* Task details
Among the entries below, retype exactly the lines starting with the one with "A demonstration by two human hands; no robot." and going on through the one with "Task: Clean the", but not the pictures.

* Stored data
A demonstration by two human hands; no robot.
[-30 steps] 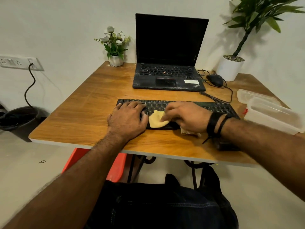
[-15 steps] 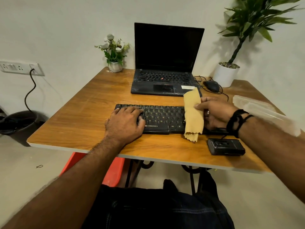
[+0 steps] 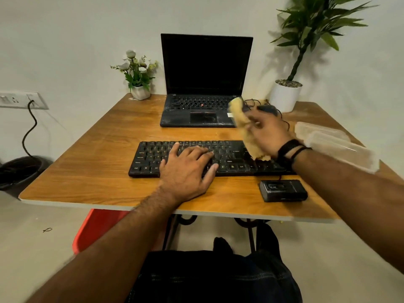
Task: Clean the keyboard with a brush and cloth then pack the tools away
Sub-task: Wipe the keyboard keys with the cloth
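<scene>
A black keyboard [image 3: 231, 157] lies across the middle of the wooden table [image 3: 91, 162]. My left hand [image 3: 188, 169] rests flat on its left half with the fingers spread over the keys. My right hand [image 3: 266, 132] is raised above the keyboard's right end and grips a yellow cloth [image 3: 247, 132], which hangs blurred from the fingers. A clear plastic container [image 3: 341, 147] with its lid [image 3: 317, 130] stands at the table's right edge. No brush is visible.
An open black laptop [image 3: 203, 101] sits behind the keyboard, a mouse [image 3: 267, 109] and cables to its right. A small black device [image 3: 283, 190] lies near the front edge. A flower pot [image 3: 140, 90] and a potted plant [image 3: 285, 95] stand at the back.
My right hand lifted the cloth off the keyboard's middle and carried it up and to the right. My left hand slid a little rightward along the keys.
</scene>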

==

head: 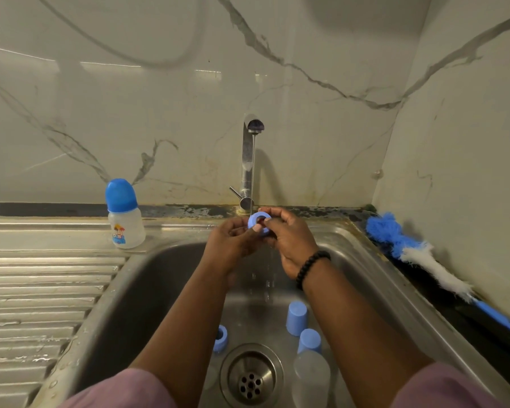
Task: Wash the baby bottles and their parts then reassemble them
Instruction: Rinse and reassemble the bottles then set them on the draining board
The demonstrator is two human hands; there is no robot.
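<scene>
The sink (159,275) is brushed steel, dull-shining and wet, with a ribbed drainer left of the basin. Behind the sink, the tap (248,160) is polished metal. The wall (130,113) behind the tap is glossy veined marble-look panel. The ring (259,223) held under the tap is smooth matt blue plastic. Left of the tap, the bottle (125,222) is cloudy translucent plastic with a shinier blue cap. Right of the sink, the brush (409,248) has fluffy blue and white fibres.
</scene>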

* Task output
A demonstration by two human hands; no robot.
[-30 steps] 
[-15 steps] 
[+0 steps] 
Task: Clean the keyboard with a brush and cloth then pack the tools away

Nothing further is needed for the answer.